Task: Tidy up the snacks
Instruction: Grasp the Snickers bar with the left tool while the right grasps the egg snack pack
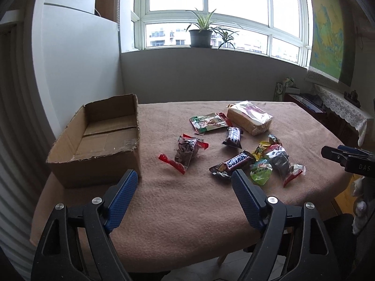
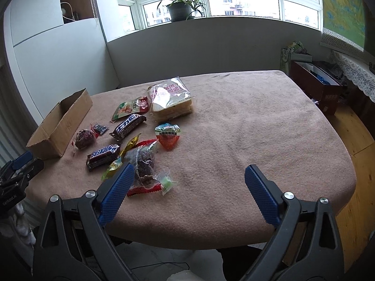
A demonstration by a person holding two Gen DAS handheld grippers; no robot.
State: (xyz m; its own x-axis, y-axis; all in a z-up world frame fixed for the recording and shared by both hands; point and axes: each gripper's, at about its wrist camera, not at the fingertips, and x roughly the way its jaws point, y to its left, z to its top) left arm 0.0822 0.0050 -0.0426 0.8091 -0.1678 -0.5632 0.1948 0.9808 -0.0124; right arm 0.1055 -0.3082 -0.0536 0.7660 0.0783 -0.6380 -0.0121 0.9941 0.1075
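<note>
While snacks (image 1: 236, 161) lie loose | left tongs (image 1: 185, 175) released | right tongs (image 2: 189, 171) released | box (image 1: 98, 140) empty

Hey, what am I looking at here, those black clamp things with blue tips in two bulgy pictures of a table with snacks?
Those are two hand-held grippers; a person carries one in each hand, and a fisheye camera on each looks along its fingers. One picture is from the left gripper, the other from the right gripper. Both stand open and hold nothing.

On the table, covered in pinkish cloth, lie an open, empty cardboard box, a bag of sliced bread, a Snickers bar, another dark chocolate bar and several small wrapped snacks. None is in the box yet.
</note>
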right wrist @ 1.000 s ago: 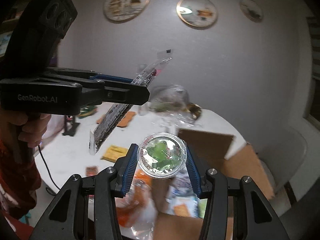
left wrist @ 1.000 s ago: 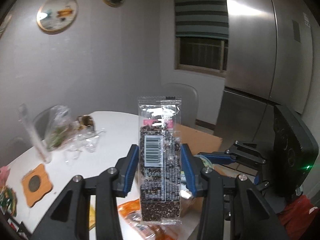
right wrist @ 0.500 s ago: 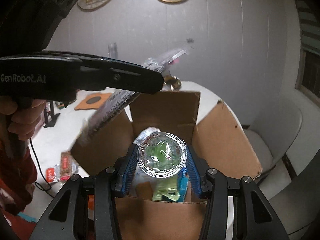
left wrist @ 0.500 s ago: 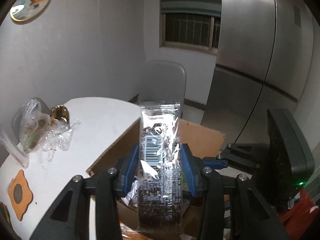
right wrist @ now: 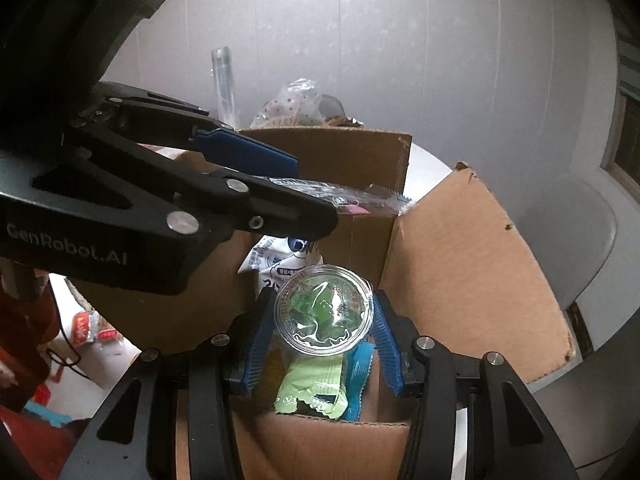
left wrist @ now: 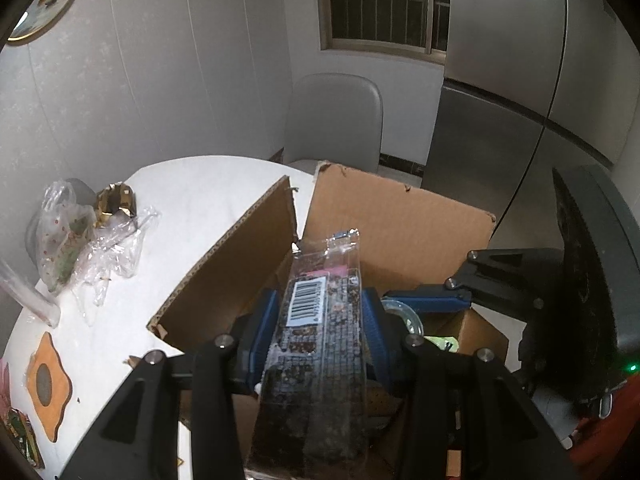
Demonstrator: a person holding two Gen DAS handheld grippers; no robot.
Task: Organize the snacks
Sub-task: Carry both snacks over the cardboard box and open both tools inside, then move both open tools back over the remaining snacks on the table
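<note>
The fingers [left wrist: 267,332] of the left gripper [left wrist: 318,330] are closed narrowly on a clear-wrapped snack bar [left wrist: 316,344], held over the open cardboard box [left wrist: 400,216] on the tabletop [left wrist: 200,192]. A clear round jelly cup [right wrist: 324,310] is clamped by the right gripper [right wrist: 322,338] above packets [right wrist: 312,388] in the box.

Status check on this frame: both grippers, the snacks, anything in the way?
Left gripper shut on bar, right gripper shut on cup. Both over the open box, snacks already inside. Nothing blocking; grippers close together.
</note>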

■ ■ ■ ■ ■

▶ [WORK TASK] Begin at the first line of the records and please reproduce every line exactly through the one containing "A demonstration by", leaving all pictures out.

▶ [ANSWER TO THE PROBLEM]
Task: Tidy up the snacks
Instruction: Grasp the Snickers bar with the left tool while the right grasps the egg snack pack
A demonstration by a person holding two Gen DAS handheld grippers; no robot.

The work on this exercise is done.